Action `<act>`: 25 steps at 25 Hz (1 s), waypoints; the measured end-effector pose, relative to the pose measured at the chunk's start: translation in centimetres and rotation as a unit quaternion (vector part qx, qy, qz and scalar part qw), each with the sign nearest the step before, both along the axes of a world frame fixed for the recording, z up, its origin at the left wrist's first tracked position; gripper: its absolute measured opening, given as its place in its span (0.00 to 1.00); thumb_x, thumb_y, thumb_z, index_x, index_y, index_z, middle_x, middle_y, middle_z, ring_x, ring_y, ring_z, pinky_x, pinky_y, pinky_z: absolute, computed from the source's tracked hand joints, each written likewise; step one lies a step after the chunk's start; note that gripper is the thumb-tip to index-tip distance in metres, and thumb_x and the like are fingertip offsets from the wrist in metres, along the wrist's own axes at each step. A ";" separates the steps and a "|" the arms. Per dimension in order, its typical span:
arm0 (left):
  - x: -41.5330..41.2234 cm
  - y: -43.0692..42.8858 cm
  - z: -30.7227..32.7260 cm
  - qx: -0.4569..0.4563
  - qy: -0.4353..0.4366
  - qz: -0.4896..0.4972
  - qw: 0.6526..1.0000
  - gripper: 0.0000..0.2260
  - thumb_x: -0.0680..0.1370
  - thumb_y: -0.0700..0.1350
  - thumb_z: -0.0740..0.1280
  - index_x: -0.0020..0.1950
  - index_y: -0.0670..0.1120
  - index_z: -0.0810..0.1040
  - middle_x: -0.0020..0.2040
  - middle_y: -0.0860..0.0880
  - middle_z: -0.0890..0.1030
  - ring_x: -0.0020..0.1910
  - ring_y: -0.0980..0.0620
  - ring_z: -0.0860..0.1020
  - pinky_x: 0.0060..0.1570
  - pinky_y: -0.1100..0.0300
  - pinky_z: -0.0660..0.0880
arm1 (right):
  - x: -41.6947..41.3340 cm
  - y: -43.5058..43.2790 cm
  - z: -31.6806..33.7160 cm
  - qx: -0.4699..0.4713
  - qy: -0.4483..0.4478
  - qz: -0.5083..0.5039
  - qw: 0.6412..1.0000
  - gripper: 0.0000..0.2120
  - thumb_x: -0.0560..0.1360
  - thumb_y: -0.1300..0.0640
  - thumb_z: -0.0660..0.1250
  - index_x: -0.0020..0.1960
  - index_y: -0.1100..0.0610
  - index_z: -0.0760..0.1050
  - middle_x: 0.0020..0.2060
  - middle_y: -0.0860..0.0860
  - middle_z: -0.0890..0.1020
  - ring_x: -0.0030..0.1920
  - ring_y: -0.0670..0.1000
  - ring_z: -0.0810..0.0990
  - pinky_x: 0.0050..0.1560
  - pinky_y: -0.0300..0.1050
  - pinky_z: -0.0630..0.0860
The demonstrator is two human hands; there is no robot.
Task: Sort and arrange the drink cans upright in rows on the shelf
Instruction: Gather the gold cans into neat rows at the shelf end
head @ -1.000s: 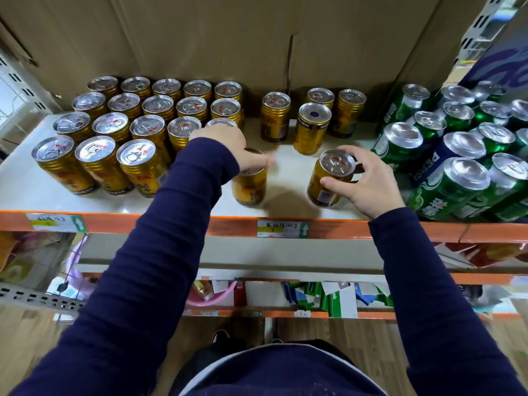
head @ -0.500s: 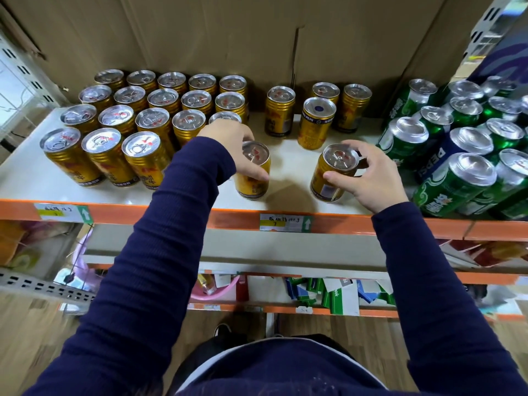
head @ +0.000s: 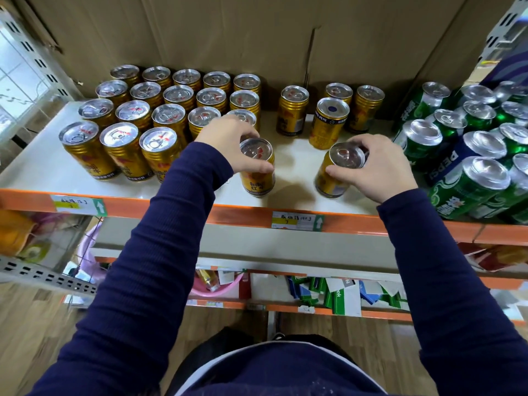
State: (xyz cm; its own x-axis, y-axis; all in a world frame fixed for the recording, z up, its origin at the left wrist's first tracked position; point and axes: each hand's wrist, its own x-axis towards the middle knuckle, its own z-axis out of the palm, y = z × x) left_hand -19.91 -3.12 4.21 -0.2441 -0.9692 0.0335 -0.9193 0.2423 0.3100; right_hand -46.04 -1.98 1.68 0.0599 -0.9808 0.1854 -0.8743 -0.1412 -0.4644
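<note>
Several gold cans (head: 123,151) stand upright in rows at the left of the white shelf (head: 43,172). My left hand (head: 228,144) grips an upright gold can (head: 258,175) by its top rim near the front edge, just right of the rows. Further right, my right hand (head: 380,170) grips another upright gold can (head: 333,178) around its top. Behind them stand three loose gold cans (head: 291,115) and one with a blue-dotted lid (head: 328,127).
Green cans (head: 468,190) and a blue Pepsi can (head: 451,161) lie piled at the right of the shelf. Cardboard (head: 257,38) backs the shelf. An orange rail (head: 243,217) with price labels runs along the front edge. Lower shelves hold boxes and a pink basin.
The left hand has shifted its can slightly left, closer to the gold rows. The right hand keeps hold of its can in nearly the same spot.
</note>
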 end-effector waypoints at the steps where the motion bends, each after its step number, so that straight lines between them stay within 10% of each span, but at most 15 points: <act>1: 0.7 0.1 0.2 -0.002 -0.005 0.003 1.000 0.31 0.65 0.64 0.72 0.60 0.47 0.77 0.56 0.46 0.78 0.53 0.48 0.74 0.49 0.56 0.73 | 0.5 0.1 0.4 0.006 -0.010 0.028 1.000 0.28 0.65 0.46 0.76 0.61 0.55 0.74 0.55 0.53 0.77 0.55 0.52 0.75 0.51 0.41 0.67; 6: 5.5 0.6 1.4 -0.023 -0.079 0.057 0.995 0.31 0.63 0.67 0.71 0.58 0.48 0.79 0.52 0.47 0.78 0.49 0.48 0.74 0.43 0.54 0.75 | 3.4 0.3 1.1 0.061 -0.010 0.086 0.994 0.31 0.65 0.57 0.75 0.67 0.55 0.71 0.61 0.53 0.75 0.60 0.53 0.73 0.56 0.38 0.65; 16: 9.3 0.6 -0.9 -0.072 -0.043 0.067 0.994 0.38 0.64 0.68 0.69 0.69 0.50 0.69 0.63 0.46 0.75 0.66 0.42 0.67 0.63 0.43 0.63 | 5.3 1.2 0.9 0.038 0.031 -0.019 0.999 0.30 0.62 0.46 0.78 0.60 0.55 0.76 0.54 0.55 0.74 0.53 0.53 0.73 0.50 0.41 0.65; 25: 10.9 1.7 -4.4 -0.152 -0.086 0.044 0.984 0.38 0.71 0.69 0.44 0.69 0.45 0.70 0.65 0.46 0.75 0.67 0.43 0.67 0.62 0.47 0.62 | 13.0 1.7 1.9 0.001 -0.004 0.114 0.993 0.31 0.64 0.50 0.78 0.64 0.57 0.74 0.57 0.54 0.76 0.55 0.49 0.72 0.53 0.37 0.65</act>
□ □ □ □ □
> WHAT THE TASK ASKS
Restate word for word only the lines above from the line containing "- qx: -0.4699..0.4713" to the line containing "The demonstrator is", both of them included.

> EXERCISE RESULT
  - qx: -0.4699..0.4713
  - qy: -0.4483..0.4478
  - qz: -0.5083..0.5039
  - qw: 0.6412..1.0000
  - gripper: 0.0000..0.2120
  - thumb_x: -0.0560..0.1360
  - thumb_y: -0.1300..0.0640
  - thumb_z: -0.0660..0.1250
  - index_x: -0.0020..0.1960
  - index_y: -0.1100..0.0610
  - index_z: -0.0760..0.1050
  - middle_x: 0.0020..0.2060
  - middle_y: -0.0860..0.0860
  - middle_z: -0.0890..0.1020
  - ring_x: -0.0030..0.1920
  - ring_y: -0.0670..0.1000
  - ring_z: -0.0810..0.0990
  - pinky_x: 0.0050..0.1560
  - pinky_y: -0.0300..0.1050
  - pinky_z: -0.0630..0.0860
The demonstrator is two human hands; there is no robot.

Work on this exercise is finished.